[Task]: From the first line to the last, reproduce the data exactly.

====== Exercise inputs

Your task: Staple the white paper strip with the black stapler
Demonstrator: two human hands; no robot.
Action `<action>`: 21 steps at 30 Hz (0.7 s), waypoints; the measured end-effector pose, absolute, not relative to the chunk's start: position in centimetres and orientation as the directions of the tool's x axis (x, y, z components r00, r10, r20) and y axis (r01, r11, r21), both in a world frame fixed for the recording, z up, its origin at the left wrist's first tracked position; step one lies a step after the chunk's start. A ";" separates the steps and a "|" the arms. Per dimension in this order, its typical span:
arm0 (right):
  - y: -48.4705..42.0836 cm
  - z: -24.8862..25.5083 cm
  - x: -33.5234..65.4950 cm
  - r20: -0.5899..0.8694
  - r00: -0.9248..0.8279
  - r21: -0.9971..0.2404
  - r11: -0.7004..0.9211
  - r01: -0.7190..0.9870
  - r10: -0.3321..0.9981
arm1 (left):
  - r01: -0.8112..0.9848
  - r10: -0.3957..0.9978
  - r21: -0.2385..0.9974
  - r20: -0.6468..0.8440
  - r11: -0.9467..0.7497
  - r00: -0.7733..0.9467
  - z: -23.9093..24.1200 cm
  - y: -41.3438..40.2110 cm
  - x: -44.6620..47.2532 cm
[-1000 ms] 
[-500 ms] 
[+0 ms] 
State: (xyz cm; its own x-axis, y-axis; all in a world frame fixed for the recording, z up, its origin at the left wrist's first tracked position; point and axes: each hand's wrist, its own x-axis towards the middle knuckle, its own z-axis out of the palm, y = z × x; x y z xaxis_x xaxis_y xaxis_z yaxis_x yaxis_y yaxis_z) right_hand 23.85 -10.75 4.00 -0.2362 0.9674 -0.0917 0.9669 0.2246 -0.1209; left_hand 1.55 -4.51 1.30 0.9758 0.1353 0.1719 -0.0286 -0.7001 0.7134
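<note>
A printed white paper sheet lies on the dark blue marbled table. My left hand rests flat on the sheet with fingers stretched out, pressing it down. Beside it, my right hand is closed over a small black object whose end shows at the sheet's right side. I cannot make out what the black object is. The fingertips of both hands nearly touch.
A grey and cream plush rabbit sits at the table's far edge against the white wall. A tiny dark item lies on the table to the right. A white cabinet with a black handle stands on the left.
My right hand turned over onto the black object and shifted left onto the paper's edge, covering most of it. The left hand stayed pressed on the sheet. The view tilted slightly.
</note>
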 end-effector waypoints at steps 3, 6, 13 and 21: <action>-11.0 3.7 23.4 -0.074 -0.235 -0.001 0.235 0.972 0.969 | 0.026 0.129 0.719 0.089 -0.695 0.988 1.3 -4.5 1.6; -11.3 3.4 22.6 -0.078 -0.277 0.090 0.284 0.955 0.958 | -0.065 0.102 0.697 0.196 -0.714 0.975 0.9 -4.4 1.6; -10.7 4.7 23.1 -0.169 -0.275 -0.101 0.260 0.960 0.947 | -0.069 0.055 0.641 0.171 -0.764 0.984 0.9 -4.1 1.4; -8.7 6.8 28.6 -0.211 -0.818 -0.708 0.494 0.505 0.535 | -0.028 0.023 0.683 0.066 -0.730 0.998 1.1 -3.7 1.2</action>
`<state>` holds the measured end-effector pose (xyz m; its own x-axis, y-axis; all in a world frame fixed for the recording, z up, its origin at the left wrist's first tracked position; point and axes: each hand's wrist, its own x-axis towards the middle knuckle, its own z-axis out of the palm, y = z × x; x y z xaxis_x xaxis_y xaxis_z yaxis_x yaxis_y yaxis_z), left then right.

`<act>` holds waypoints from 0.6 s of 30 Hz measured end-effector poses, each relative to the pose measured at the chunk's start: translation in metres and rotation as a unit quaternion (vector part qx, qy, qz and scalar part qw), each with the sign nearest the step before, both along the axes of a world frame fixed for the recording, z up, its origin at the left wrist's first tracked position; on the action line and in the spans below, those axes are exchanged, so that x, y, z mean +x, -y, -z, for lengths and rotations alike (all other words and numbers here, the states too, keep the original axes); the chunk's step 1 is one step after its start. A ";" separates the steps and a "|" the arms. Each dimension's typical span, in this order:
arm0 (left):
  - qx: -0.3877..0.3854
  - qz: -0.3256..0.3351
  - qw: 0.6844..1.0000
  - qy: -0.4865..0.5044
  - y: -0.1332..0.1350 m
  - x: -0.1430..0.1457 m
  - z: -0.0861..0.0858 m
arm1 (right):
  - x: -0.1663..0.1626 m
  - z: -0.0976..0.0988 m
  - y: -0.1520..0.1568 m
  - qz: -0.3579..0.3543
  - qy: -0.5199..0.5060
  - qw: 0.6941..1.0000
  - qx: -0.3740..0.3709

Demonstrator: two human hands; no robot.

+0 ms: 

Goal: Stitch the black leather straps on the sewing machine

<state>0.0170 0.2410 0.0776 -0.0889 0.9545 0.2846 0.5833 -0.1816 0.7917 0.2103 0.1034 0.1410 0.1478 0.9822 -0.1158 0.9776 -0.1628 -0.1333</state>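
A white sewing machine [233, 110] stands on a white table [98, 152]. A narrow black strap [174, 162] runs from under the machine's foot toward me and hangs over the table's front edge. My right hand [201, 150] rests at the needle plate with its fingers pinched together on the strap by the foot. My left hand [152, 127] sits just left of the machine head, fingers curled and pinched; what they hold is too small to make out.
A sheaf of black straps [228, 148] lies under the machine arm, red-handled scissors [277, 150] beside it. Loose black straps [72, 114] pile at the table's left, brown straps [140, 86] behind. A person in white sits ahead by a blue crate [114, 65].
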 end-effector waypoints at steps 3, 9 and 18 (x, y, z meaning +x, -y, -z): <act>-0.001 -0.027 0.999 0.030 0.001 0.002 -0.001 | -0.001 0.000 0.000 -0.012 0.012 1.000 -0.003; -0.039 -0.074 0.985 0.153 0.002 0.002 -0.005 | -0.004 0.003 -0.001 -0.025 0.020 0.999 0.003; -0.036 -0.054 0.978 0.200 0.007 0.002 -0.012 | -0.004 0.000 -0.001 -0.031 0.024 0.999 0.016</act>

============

[Output]:
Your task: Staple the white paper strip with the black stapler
Demonstrator: two human hands; no robot.
Action `<action>`: 21 steps at 30 Hz (0.7 s), waypoints; the measured end-effector pose, absolute, not relative to the chunk's start: position in centimetres and orientation as the directions of the tool's x axis (x, y, z components r00, r10, r20) and y axis (r01, r11, r21), both in a world frame fixed for the recording, z up, its origin at the left wrist's first tracked position; step one lies a step after the chunk's start. A ";" separates the steps and a "|" the arms. Per dimension in this order, its typical span:
arm0 (right):
  - y: -48.4705..42.0836 cm
  - z: -24.8862..25.5083 cm
  - x: -33.5234..65.4950 cm
  - r20: -0.5899..0.8694
  - r00: -0.9248..0.8279
  - r21: -0.9971..0.2404
  - r11: -0.7004..0.9211
  - r01: -0.7190..0.9870
  - r10: -0.3321..0.9981
arm1 (left):
  - r01: -0.8112..0.9848
  - r10: -0.3957..0.9978
  - r21: -0.2385..0.9974
  - r20: -0.6468..0.8440
  - r11: -0.9467..0.7497
  - r00: -0.7733..0.9467
  - z: -23.9093..24.1200 cm
  - y: -41.3438..40.2110 cm
  - x: -44.6620..47.2532 cm
[-1000 ms] 
[-500 ms] 
[+0 ms] 
State: (xyz cm; its own x-axis, y-axis; all in a world frame fixed for the recording, z up, its origin at the left wrist's first tracked position; point and axes: each hand's wrist, its own x-axis towards the middle knuckle, its own z-axis out of the palm, y = z × x; x y z xaxis_x xaxis_y xaxis_z yaxis_x yaxis_y yaxis_z) right_hand 23.85 -10.75 4.00 -0.2362 0.9674 -0.0917 0.9669 0.2246 -0.1209; left_hand 1.55 -4.51 1.30 0.9758 0.1353 0.1719 -0.0286 -0.7001 0.7134
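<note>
A printed white paper sheet lies on the dark blue marbled table. My left hand rests flat on the sheet with fingers stretched out, pressing it down. Beside it, my right hand is closed over a small black object whose end shows at the sheet's right side. I cannot make out what the black object is. The fingertips of both hands nearly touch.
A grey and cream plush rabbit sits at the table's far edge against the white wall. A tiny dark item lies on the table to the right. A white cabinet with a black handle stands on the left.
My right hand turned over onto the black object and shifted left onto the paper's edge, covering most of it. The left hand stayed pressed on the sheet. The view tilted slightly.
</note>
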 end-effector waypoints at steps 3, 6, 13 and 21: <action>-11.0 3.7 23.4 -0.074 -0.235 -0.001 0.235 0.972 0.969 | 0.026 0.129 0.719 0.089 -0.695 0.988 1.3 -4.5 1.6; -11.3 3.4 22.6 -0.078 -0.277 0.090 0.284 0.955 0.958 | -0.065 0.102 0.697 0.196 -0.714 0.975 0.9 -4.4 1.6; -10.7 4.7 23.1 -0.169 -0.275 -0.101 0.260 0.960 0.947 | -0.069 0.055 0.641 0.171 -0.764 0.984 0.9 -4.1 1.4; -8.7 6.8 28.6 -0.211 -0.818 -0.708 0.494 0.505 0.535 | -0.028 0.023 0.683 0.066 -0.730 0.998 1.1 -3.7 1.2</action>
`<state>` holds the measured end-effector pose (xyz m; its own x-axis, y-axis; all in a world frame fixed for the recording, z up, its origin at the left wrist's first tracked position; point and axes: each hand's wrist, its own x-axis towards the middle knuckle, its own z-axis out of the palm, y = z × x; x y z xaxis_x xaxis_y xaxis_z yaxis_x yaxis_y yaxis_z), left then right.

`<act>` holds waypoints from 0.6 s of 30 Hz measured end-effector poses, each relative to the pose measured at the chunk's start: translation in metres and rotation as a unit quaternion (vector part qx, qy, qz and scalar part qw), each with the sign nearest the step before, both along the axes of a world frame fixed for the recording, z up, its origin at the left wrist's first tracked position; on the action line and in the spans below, those axes are exchanged, so that x, y, z mean +x, -y, -z, for lengths and rotations alike (all other words and numbers here, the states too, keep the original axes); the chunk's step 1 is one step after its start. A ";" separates the steps and a "|" the arms. Each dimension's typical span, in this order:
arm0 (left):
  - qx: -0.3877..0.3854
  - qz: -0.3256..0.3351
  - qw: 0.6844..1.0000
  - qy: -0.4865..0.5044
  - y: -0.1332..0.1350 m
  - x: -0.1430..0.1457 m
  - z: -0.0861..0.0858 m
arm1 (right):
  - x: -0.1663..0.1626 m
  - z: -0.0976..0.0988 m
  - y: -0.1520..0.1568 m
  - qz: -0.3579..0.3543
  - qy: -0.5199..0.5060
  - qw: 0.6941..1.0000
  - qx: -0.3740..0.3709

Demonstrator: two human hands; no robot.

+0 ms: 

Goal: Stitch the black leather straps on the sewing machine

<state>0.0170 0.2410 0.0776 -0.0889 0.9545 0.2846 0.5833 -0.1816 0.7917 0.2103 0.1034 0.1410 0.1478 0.9822 -0.1158 0.9776 -0.1628 -0.1333</state>
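A white sewing machine [233, 110] stands on a white table [98, 152]. A narrow black strap [174, 162] runs from under the machine's foot toward me and hangs over the table's front edge. My right hand [201, 150] rests at the needle plate with its fingers pinched together on the strap by the foot. My left hand [152, 127] sits just left of the machine head, fingers curled and pinched; what they hold is too small to make out.
A sheaf of black straps [228, 148] lies under the machine arm, red-handled scissors [277, 150] beside it. Loose black straps [72, 114] pile at the table's left, brown straps [140, 86] behind. A person in white sits ahead by a blue crate [114, 65].
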 end-effector waypoints at steps 3, 9 and 18 (x, y, z meaning +x, -y, -z): <act>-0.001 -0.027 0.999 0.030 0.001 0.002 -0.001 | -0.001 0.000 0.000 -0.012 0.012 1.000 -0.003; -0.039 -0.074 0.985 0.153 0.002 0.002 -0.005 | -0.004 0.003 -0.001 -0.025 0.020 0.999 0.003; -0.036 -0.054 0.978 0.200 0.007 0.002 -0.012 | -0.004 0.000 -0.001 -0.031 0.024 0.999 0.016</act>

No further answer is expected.